• What you will do: Set the data down once more, in full and exactly.

• Exercise data:
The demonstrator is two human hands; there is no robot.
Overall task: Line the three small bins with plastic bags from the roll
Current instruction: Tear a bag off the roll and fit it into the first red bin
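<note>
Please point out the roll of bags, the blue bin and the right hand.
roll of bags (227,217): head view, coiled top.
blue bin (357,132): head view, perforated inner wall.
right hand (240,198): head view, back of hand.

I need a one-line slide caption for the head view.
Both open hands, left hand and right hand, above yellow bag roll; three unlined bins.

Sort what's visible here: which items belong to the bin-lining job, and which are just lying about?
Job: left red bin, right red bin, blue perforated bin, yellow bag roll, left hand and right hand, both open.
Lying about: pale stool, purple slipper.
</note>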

• Your solution:
The demonstrator is two human hands; there is no robot.
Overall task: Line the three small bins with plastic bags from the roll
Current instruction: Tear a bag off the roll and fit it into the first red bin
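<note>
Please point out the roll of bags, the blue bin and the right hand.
roll of bags (227,217): head view, coiled top.
blue bin (357,132): head view, perforated inner wall.
right hand (240,198): head view, back of hand.

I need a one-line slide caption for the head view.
Both open hands, left hand and right hand, above yellow bag roll; three unlined bins.

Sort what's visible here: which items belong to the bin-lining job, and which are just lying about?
Job: left red bin, right red bin, blue perforated bin, yellow bag roll, left hand and right hand, both open.
Lying about: pale stool, purple slipper.
</note>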

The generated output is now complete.